Please copy the listing that follows exactly, leaving out any pictures.

━━ Dataset excerpt

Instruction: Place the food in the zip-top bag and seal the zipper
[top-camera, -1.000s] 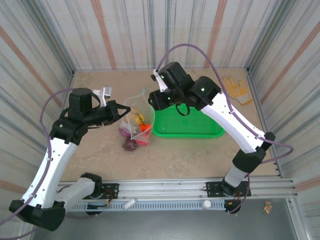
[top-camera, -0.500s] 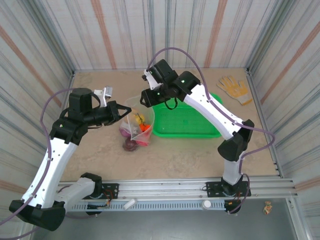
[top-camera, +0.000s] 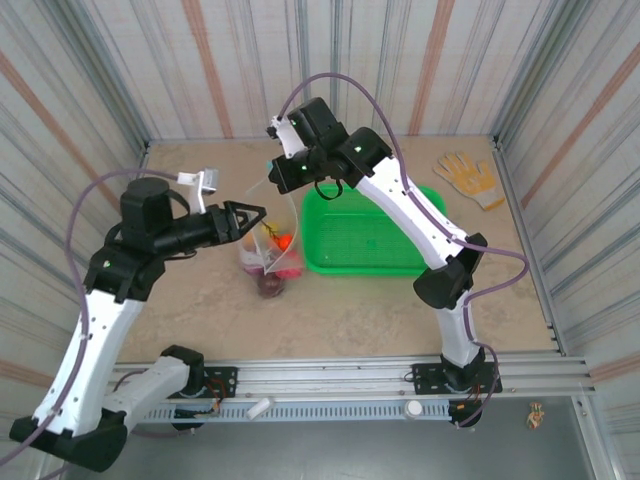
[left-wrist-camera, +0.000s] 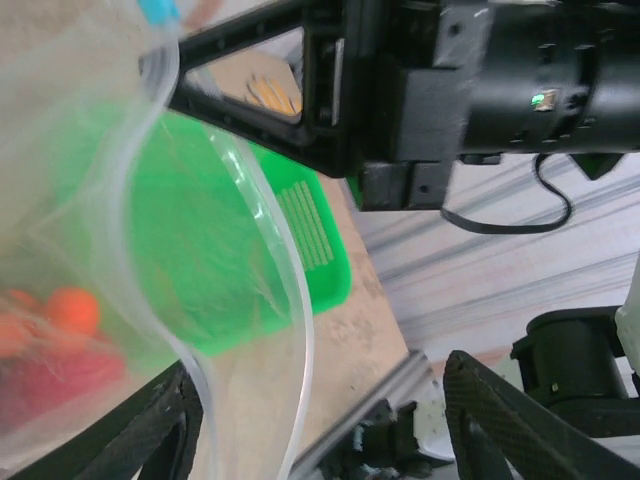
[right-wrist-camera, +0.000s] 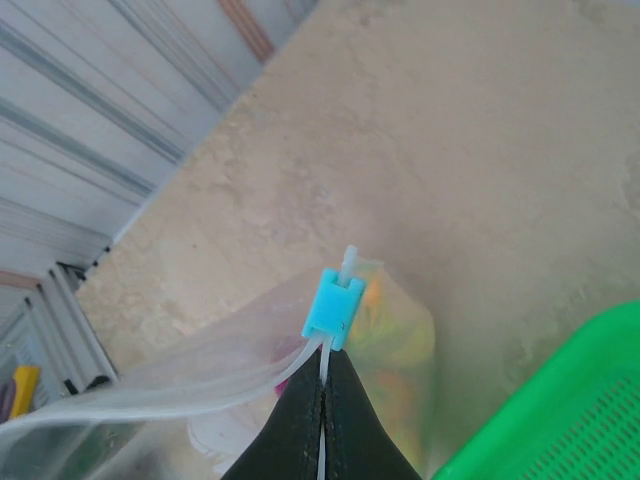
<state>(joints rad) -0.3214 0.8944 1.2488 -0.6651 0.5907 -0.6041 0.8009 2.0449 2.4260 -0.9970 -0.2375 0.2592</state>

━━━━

*Written answer*:
Instruction: Place the food in the zip-top bag and seal the zipper
[top-camera, -1.000s] 
[top-camera, -0.500s] 
[top-camera, +0.000s] 
[left-wrist-camera, +0.000s] 
[right-wrist-camera, +0.000s] 
<state>(joints rad) -0.3214 0.8944 1.2488 -0.6651 0.5907 -0.6041 0.8009 2.0449 2.4260 -0.9970 -0.2375 0.2592</state>

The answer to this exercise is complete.